* WHAT NEEDS TO BE DONE
Every line in the listing is to be echoed verbatim.
DATA BELOW Block Start
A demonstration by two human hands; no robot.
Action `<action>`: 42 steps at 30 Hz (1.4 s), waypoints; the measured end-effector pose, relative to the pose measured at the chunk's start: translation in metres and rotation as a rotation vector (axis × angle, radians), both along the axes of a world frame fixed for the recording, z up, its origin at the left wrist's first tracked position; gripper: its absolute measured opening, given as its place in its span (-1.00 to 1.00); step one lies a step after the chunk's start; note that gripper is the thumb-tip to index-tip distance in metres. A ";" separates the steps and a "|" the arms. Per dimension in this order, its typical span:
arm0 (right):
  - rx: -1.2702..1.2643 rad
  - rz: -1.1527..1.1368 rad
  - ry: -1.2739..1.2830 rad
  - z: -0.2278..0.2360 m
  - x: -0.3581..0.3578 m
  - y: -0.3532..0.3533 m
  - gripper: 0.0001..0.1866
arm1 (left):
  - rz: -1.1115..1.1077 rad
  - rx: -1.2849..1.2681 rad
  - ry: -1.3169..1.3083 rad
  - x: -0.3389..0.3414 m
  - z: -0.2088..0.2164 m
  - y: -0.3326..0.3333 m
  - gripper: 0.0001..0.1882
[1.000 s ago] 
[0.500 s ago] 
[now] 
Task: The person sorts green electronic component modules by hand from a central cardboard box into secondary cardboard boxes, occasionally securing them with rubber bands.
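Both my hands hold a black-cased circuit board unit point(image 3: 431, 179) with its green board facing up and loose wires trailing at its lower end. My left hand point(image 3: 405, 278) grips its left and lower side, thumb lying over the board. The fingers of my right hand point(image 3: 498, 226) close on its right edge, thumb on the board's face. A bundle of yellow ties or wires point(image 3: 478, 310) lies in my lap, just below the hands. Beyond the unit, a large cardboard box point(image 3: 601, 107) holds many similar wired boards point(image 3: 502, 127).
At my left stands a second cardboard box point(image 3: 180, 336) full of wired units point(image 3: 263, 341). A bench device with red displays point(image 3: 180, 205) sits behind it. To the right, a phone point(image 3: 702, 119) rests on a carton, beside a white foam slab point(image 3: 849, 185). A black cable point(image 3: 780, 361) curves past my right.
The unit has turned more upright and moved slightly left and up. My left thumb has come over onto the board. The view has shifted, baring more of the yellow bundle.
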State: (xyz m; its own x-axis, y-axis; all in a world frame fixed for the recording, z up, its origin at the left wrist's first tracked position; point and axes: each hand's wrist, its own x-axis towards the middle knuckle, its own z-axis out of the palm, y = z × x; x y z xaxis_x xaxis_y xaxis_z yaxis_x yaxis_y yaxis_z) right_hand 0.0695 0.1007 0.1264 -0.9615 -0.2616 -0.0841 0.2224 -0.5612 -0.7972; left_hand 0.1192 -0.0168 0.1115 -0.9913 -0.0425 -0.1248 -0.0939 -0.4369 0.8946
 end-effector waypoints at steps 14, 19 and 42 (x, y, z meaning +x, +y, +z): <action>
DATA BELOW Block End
* ANSWER BOX
A demonstration by two human hands; no robot.
Action `<action>`: 42 steps at 30 Hz (1.4 s), waypoints; the measured end-effector pose, relative to the pose measured at the chunk's start: translation in metres and rotation as a rotation vector (axis × angle, radians), both along the axes of a world frame fixed for the recording, z up, its origin at the left wrist's first tracked position; gripper: its absolute measured opening, given as its place in its span (-1.00 to 1.00); step one lies a step after the chunk's start; note that gripper is the thumb-tip to index-tip distance in metres. A ";" separates the steps and a "|" the arms. Per dimension in this order, its typical span:
arm0 (right):
  - rx: -1.2702..1.2643 rad
  - rz: -1.1527..1.1368 rad
  - ry: -1.2739..1.2830 rad
  - z: -0.2278..0.2360 m
  - x: -0.3581..0.3578 m
  - y: -0.3532..0.3533 m
  - gripper: 0.0001..0.1866
arm1 (left):
  - rz: -1.1115..1.1077 rad
  - rx: -1.2849..1.2681 rad
  - ry: -1.3169..1.3083 rad
  - x: -0.3389..0.3414 m
  - z: -0.2088..0.2164 m
  - y: -0.3326..0.3333 m
  - gripper: 0.0001..0.1882
[1.000 s ago] 
[0.500 s ago] 
[now] 
Task: The person sorts green electronic component modules by hand from a central cardboard box into secondary cardboard boxes, occasionally securing them with rubber bands.
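Both my hands hold a black-cased circuit board unit point(image 3: 431, 179) with its green board facing up and loose wires trailing at its lower end. My left hand point(image 3: 405, 278) grips its left and lower side, thumb lying over the board. The fingers of my right hand point(image 3: 498, 226) close on its right edge, thumb on the board's face. A bundle of yellow ties or wires point(image 3: 478, 310) lies in my lap, just below the hands. Beyond the unit, a large cardboard box point(image 3: 601, 107) holds many similar wired boards point(image 3: 502, 127).
At my left stands a second cardboard box point(image 3: 180, 336) full of wired units point(image 3: 263, 341). A bench device with red displays point(image 3: 180, 205) sits behind it. To the right, a phone point(image 3: 702, 119) rests on a carton, beside a white foam slab point(image 3: 849, 185). A black cable point(image 3: 780, 361) curves past my right.
The unit has turned more upright and moved slightly left and up. My left thumb has come over onto the board. The view has shifted, baring more of the yellow bundle.
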State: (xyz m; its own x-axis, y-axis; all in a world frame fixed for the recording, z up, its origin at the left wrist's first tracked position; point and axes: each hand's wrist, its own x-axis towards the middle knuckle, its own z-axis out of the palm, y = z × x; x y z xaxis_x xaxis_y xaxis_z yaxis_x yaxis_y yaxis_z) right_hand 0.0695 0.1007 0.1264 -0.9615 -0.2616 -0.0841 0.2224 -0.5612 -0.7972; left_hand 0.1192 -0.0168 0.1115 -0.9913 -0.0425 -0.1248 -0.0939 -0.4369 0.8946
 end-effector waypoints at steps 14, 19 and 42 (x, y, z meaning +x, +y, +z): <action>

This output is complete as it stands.